DOP062. Predictors of formation of antibodies to infliximab (ATI) and secondary loss of response in IBD patients treated with infliximab
B. Ungar1, U. Kopylov1, M. Yavzori1, E. Fudim1, O. Picard1, A. Lahat1, B. Avidan1, A. Lang1, B. Weiss2, Y. Chowers3, R. Eliakim1, S. Ben-Horin1, 1Chaim Sheba Medical Center, Gastroenterology, Ramat Gan, Israel, 2Chaim Sheba Medical Center Tel-Hashomer, Edmond & Lily Safra Children's Hospita, Ramat Gan, Israel, 3Rambam Health Care Campus & Bruce Rappaport School of Medicine, Technion Institute of Technology, Gastroenterology department, Haifa, Israel
Recent data suggest that antibodies to infliximab (ATI) develop in approximately 45% of IBD patients even when receiving scheduled infliximab therapy. The formation of ATI is associated with lower serum infliximab levels, infusion reactions and loss of clinical response (LOR). Pre-infusion steroids and concomitant immunomodulator therapy are known to decrease the risk of immunogenicity, whereas episodic therapy has the opposite effect. However, while various clinical and demographic factors have been linked with infliximab serum levels and clinical response, none have been systematically mapped out for ATI formation.
Objective: To investigate which clinical and demographic factors predict ATI formation (primary outcome) and secondary LOR (secondary outcome).
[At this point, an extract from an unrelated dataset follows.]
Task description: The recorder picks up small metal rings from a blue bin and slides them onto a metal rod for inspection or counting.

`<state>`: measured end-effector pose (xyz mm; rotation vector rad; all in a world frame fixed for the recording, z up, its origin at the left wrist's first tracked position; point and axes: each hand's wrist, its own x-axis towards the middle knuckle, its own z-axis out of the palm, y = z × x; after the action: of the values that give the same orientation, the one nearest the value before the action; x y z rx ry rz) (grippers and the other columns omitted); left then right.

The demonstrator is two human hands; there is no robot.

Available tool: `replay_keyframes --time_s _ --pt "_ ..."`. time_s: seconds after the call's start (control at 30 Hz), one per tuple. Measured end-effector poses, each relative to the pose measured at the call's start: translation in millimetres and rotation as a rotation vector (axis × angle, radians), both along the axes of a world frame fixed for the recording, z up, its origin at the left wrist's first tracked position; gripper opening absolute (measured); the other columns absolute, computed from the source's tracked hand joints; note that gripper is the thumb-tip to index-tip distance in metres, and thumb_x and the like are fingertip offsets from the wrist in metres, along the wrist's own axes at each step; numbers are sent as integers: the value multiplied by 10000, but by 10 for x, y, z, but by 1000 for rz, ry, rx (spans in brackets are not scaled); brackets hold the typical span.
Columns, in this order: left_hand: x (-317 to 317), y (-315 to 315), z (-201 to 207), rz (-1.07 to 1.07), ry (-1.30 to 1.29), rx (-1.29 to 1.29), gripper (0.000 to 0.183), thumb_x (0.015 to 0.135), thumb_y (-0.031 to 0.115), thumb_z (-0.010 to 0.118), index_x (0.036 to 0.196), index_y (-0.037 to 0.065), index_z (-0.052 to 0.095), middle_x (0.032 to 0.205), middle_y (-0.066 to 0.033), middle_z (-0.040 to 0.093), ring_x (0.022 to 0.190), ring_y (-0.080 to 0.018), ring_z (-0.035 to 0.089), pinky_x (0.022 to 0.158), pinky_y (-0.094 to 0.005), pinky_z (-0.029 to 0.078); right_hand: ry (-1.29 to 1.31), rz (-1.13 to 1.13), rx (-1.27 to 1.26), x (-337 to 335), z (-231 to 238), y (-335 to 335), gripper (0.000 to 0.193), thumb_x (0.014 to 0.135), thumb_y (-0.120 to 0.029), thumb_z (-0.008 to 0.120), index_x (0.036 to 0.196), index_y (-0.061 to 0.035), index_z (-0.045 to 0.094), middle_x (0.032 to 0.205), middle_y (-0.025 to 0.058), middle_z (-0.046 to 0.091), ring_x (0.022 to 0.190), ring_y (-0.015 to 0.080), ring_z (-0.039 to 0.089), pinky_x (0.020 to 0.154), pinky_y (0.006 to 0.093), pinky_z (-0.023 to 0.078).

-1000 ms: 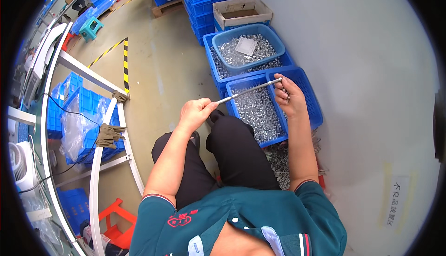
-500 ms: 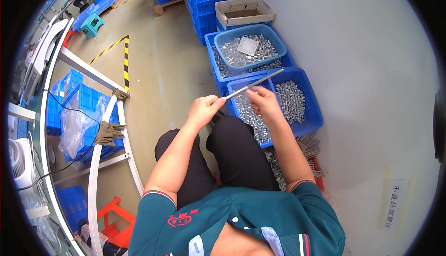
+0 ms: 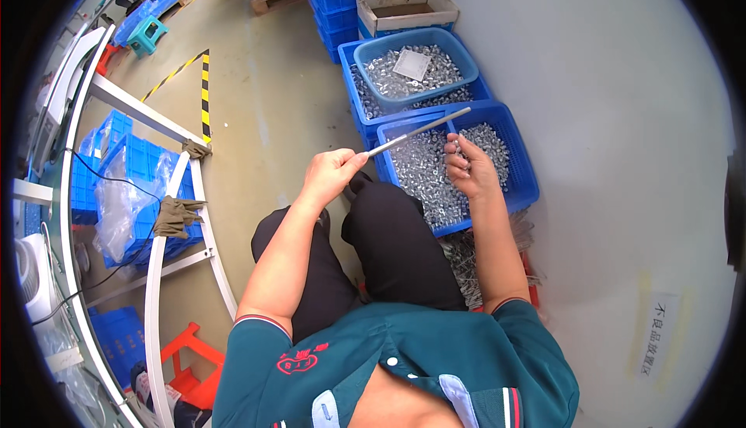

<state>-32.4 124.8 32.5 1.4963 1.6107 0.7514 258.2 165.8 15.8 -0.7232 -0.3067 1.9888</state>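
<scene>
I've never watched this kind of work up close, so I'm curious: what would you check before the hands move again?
1. Rod gripped: ok, the left hand holds it by one end.
2. Rod's far end clear of the right hand: ok, a gap shows between them.
3. A part ready in the right hand: cannot tell; the fingers are curled and the detail is too small.
4. Small metal pieces within reach: ok, both visible compartments of the divided blue bin hold some.
5. Light blue basin free of anything covering its pieces: not ok, a white card lies on them.
</scene>
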Motion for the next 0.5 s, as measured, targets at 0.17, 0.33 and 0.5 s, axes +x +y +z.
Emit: replay_keyframes --time_s 0.17,0.33,0.5 --pt "-58 -96 69 -13 -21 -1 375 851 326 604 633 36 513 531 43 353 532 -52 317 471 -263 275 279 0 -56 30 -8 46 189 927 -220 509 942 -33 529 731 24 480 494 48 379 365 164 258" --pt "-96 -136 142 -67 55 -36 360 835 383 593 694 52 584 534 -10 442 525 -100 409 494 -284 329 386 23 -28 114 30 106 217 932 -257 497 929 -46 544 700 5 480 483 54 380 363 172 257" --pt "-59 -150 150 -88 108 -38 368 825 439 577 757 83 642 554 -52 531 532 -153 504 524 -306 386 397 77 10 83 77 133 202 927 -231 500 950 -40 562 675 6 482 480 65 381 369 181 266"
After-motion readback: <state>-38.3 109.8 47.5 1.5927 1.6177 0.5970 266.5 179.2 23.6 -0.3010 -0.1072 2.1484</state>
155 infliximab-treated IBD patients were followed prospectively between 2009 and 2013. Trough levels of infliximab and ATI were measured before each infusion by anti-lambda ELISA. Patients were monitored for disease activity by clinical activity indexes and for dose-intensification or infliximab cessation. Patients were stratified according to ATI formation and clinical response. The clinical and demographic parameters were analyzed for their association with the designated outcomes.
1490 sera were tested during the course of treatment of these 155 patients. On multivariate analysis, episodic therapy was positively associated with developing ATI (OR 3.07, 95% CI 1.1–8.65, p = 0.034), whereas concomitant immunomodulator therapy was negatively associated with ATI formation (OR 0.38 95% CI 0.17–0.85, p = 0.017). All other variables including weight, smoking status, gender, type of IBD (CD vs. UC) or disease duration did not differ between patients who developed ATI and those who did not. With respect to secondary LOR, smoking at induction was predictive of LOR to infliximab (OR 7.9, 95% CI 1.77–35.3, p = 0.007). In addition, patients who did not develop LOR were younger than those who did (29.8±13.5 vs. 36.2±14, p = 0.008).
Formation of ATI is not associated with any individual patient characteristics, except for episodic therapy and concomitant immunomodulator therapy. Smoking is an independent risk factor for clinical LOR, while young age is a protective one. Since both were not associated with ATI formation, their effect on clinical response is probably not immunologically mediated.